Route map: Bing / Google

Delancey Street at Bowery

Delancey Street is one of the main thoroughfares of New York City's Lower East Side in Manhattan, running from the street's western terminus at the Bowery to its eastern end at FDR Drive, connecting to the Williamsburg Bridge and Brooklyn at Clinton Street. It is an eight-lane, median-divided street west of Clinton Street, and a service road for the Williamsburg Bridge east of Clinton Street. West of Bowery, Delancey Street becomes Kenmare Street, which continues as a four-lane, undivided street to Lafayette Street.

Delancey Street is named after James De Lancey, Sr., whose farm was located in what is now the Lower East Side.

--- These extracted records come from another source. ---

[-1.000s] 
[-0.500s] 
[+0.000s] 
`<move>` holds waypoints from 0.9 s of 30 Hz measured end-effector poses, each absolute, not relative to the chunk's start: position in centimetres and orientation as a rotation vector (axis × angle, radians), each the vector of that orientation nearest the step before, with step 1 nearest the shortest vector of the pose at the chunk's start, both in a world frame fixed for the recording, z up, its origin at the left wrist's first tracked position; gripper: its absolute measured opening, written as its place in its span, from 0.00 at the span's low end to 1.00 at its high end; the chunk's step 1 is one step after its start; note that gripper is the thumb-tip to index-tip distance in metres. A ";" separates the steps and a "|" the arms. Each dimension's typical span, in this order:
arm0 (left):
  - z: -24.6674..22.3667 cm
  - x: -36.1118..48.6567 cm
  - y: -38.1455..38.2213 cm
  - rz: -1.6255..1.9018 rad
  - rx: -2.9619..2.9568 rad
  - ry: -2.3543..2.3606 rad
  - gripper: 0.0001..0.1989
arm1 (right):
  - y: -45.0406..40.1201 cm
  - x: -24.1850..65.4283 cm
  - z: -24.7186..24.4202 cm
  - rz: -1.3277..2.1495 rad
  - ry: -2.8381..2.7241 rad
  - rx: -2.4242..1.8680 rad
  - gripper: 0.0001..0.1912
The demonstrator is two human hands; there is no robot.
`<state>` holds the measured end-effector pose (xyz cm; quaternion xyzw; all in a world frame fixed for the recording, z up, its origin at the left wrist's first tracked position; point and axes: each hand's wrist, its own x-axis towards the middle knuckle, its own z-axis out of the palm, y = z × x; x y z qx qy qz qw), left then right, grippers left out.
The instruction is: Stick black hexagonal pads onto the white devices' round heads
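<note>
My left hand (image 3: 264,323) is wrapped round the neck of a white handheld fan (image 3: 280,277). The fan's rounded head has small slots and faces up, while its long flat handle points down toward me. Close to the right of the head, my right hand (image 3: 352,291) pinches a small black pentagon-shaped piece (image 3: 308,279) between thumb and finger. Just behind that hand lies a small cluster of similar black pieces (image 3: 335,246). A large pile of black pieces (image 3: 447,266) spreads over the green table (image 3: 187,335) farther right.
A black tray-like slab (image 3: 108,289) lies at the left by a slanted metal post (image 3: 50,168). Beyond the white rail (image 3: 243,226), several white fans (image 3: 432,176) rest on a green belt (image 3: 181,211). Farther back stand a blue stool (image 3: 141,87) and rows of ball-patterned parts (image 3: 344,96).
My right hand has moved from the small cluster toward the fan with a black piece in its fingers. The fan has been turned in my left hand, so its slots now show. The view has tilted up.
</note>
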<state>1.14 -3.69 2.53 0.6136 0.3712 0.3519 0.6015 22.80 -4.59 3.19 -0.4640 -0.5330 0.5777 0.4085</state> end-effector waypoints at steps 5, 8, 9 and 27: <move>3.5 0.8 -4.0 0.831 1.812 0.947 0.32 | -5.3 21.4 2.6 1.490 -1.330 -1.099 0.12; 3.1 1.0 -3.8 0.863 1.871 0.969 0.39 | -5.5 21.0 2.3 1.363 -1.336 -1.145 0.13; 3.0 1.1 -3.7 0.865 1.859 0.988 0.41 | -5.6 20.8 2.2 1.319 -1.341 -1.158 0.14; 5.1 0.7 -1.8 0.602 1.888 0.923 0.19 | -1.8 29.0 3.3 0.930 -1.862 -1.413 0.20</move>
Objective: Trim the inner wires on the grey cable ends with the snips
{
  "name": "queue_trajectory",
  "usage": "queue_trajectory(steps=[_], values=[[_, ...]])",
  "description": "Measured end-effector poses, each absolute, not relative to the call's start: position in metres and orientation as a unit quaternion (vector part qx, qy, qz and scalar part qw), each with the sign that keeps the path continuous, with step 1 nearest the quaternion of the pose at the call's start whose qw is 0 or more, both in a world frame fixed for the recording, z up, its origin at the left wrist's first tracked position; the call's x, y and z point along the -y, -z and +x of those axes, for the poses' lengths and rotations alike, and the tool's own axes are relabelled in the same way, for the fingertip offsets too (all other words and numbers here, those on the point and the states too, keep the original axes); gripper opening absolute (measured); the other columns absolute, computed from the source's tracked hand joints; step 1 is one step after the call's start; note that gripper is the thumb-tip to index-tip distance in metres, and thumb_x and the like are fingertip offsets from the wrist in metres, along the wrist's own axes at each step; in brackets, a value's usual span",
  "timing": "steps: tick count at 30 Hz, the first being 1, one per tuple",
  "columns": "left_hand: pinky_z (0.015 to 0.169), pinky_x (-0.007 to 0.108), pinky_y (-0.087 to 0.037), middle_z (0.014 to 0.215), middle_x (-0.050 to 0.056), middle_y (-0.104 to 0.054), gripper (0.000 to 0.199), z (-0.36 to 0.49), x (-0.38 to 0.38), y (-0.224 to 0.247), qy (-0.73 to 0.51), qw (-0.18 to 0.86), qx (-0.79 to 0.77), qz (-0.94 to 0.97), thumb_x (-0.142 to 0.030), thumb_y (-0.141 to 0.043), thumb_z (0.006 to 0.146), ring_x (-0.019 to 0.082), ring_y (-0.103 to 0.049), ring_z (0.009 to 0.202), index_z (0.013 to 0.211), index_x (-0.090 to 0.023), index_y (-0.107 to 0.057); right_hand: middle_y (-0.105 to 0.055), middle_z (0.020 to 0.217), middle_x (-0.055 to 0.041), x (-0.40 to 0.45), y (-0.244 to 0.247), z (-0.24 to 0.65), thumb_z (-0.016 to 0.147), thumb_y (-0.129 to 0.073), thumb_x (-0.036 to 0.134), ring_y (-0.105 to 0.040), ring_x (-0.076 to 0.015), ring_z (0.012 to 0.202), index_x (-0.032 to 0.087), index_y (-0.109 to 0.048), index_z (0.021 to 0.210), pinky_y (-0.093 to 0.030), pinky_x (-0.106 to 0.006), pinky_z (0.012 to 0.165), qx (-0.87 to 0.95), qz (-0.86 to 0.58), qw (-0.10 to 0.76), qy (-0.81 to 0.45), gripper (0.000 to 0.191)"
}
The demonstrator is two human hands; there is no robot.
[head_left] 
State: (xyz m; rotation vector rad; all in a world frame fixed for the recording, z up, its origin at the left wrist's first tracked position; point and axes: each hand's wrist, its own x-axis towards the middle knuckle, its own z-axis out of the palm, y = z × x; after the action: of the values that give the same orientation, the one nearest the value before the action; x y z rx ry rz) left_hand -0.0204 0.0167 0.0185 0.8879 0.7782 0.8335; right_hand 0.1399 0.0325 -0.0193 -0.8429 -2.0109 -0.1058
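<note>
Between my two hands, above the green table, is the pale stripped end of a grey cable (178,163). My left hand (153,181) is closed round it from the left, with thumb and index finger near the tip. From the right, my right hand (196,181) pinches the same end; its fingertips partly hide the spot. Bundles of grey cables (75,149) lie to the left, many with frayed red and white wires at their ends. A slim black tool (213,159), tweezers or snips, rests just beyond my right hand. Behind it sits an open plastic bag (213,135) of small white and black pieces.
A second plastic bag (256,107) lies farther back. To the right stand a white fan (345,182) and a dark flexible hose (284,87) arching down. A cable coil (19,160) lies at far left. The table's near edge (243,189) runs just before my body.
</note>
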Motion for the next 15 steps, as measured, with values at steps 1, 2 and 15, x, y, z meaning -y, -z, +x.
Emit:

Businesses range from delis to check-cashing stores to bars. Delancey Street has long been known for its discount and bargain clothing stores. Famous establishments include the Bowery Ballroom, built in 1929, Ratner's kosher restaurant (now closed), and the Essex Street Market, which was built by Mayor Fiorello La Guardia to avoid pushcart congestion on the neighborhood's narrow streets. Until the middle 20th century, Delancey Street was a main shopping street in the predominantly Jewish Lower East Side. Since the late 2000s, the neighborhood around Delancey is a mix of young professionals and artists along with working-class African Americans, Puerto Ricans, Dominicans, and Chinese. Gentrification has brought more upscale retail and nightlife establishments.

The New York City Subway F trains, running on the IND Sixth Avenue Line, and the J M Z trains, running on the BMT Nassau Street Line, stop at Delancey Street – Essex Street (F J M Z trains). The J Z trains also stop at Bowery. The M9, M14, M15, M103, B39 New York City Bus routes stop on Delancey Street. The Williamsburg Bridge Trolley Terminal, beneath Delancey and Essex Streets, was a station and balloon loop for streetcars crossing the Williamsburg Bridge from Brooklyn. In 2011, a proposal was presented to create Lowline, an underground public park in which natural light would be directed using fiber optics to create a setting in which trees and grass could be grown indoors.[1][2]

Because of the extreme width of Delancey Street, and the high rate of fatalities along it, safety measures have been erected along its length. This includes pedestrian plazas, bans on left turns along the street, and pedestrian countdown signals.[3]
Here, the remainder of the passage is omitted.